▶ **TASK INSTRUCTIONS**
Leaving pictures aside, restate exactly the lines of the data below, from the first one through the line that contains "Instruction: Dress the".

▶ **AVAILABLE DATA**
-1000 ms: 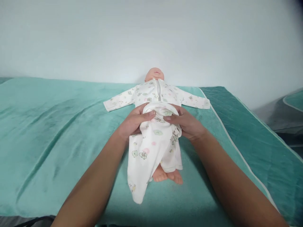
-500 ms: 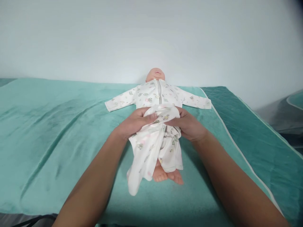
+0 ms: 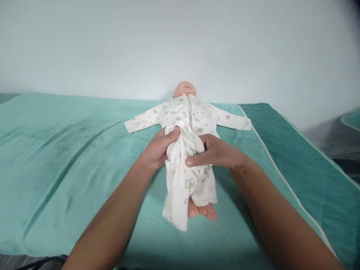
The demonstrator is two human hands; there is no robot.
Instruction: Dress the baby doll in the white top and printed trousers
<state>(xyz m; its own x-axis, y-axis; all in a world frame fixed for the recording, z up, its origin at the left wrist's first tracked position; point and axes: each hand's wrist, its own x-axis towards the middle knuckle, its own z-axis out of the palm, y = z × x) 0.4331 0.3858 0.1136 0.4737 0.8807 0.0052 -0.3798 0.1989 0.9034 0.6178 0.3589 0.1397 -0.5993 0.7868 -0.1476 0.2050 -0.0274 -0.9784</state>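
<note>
A baby doll [image 3: 185, 89] lies on its back in a white printed top [image 3: 168, 110], arms out to the sides. Over its lower body I hold up what look like white baby pants [image 3: 177, 187] with the same small animal print. My left hand [image 3: 161, 146] pinches the gathered upper edge, thumb on top. My right hand [image 3: 216, 150] grips the bunched cloth from the right, its thumb lying across the front. One long leg of the garment hangs down at the left. The doll's bare feet [image 3: 208, 211] show below the cloth; its legs are mostly hidden.
A light green plush blanket [image 3: 70, 161] lies under the doll, with a long crease at the left. Darker green quilted fabric [image 3: 295, 161] shows at the right. A pale wall [image 3: 180, 41] rises behind. A black cable [image 3: 42, 261] is at the lower left.
The cloth's upper edge, spread between both hands before, is now bunched. My right hand has moved slightly down. The hanging leg has swung to the right.
</note>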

▶ **TASK RESPONSE**
-1000 ms: 
-500 ms: 
+0 ms: 
The demonstrator is two human hands; there is no robot.
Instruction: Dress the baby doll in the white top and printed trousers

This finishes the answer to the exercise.